The viral load is a measure of virus particles present in an infected person. With most viruses, higher viral loads are associated with worse outcomes.
Dr Alam, also Head of the BMC Medicine Department, said his team had primarily applied the two drugs on 60 patients during their observation before they came to the media. “All the 60 patients were tested for Covid-19 negative within 4-14 days. They did not need admission in hospital or go to ICU,” he said.
Noting that the two drugs have been available for many years at cheap prices in Bangladesh, Dr Alam asked the people not to use the medicines arbitrarily, or without a prescription from a physician.
He said many people have taken the combination by now, prescribed by doctors who spoke to Dr Alam observed its effectiveness. “But none should intake these medicines unless she or he is tested positive for Covid-19 or without prescription of a physician,” he added.

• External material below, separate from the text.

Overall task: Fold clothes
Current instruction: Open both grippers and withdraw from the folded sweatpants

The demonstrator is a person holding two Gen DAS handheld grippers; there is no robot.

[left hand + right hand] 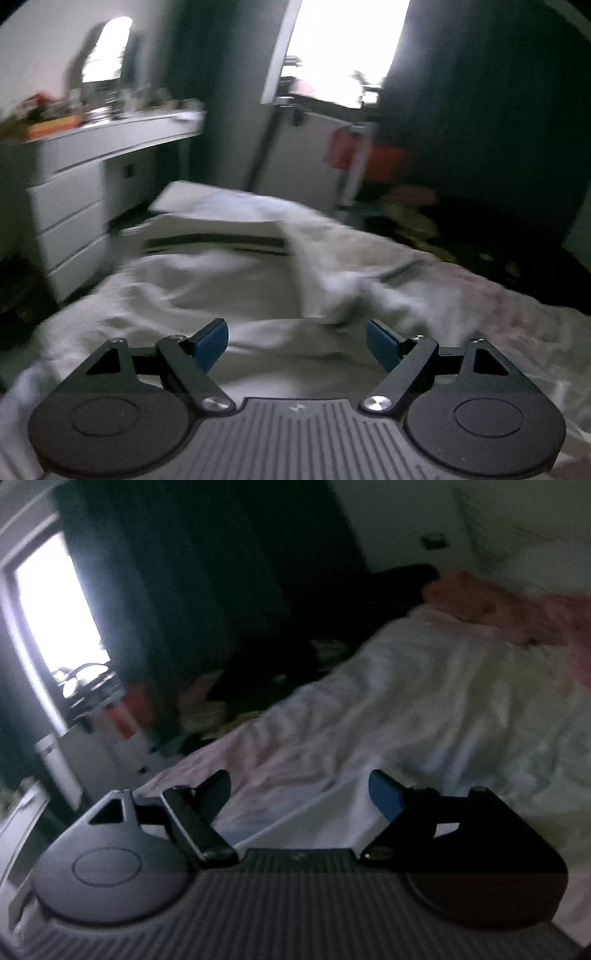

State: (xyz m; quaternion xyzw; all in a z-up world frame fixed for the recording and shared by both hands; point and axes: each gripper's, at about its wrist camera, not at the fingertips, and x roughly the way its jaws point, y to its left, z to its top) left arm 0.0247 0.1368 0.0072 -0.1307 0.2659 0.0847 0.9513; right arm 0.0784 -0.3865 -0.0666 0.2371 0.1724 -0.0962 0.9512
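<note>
Both tongs released & empty, left gripper & right gripper over the bed, so prob. between folds: white garment lies at 12 o'clock of left; next needs a fresh edge grab.

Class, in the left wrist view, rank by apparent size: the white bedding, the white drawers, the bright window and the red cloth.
1. White bedding
2. Bright window
3. White drawers, close to the window, so unsure
4. Red cloth
</note>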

The noted medicine professor said it is better for the patients to go to hospital before the condition deteriorates seriously and not waste time in taking treatment at home. The use of antiviral drugs is not enough to get cured of this disease in many cases and many more medicines are needed, he added.
He suggested the elderly patients or other patients having comorbidities like diabetes or hypertension must be admitted into hospital without fear or delay, as the doctors and nurses now know what needs to be done in such cases.
“There is no accommodation problem (for Covid-19 patients) in the hospitals. All doctors now know what they should do in case of Covid-19 patients,” he said, adding that the government has managed enough hospital beds and oxygen by and large.
Dr Alam said his team started the study on its own, and now seek permission from the regulatory Bangladesh Medical and Research Council (BMRC) for the clinical trials in this regard. The ICDDR, B trial is expected to conclude next month.
To end, it may not surprise you anymore to learn that in 2015, Irish scientist Dr William C. Campbell of Merck Laboratories and Japanese researcher Satoshi Omura were awarded the Nobel Prize in Medicine for the discovery of Ivermectin. It is strongly held that they would have shared it with a third scientist, indeed the head of the research team at Merck that developed the drug, had he not passed away (the Nobel Prize is never given posthumously). That man was Bangladeshi scientist Dr Mohammad A. Aziz.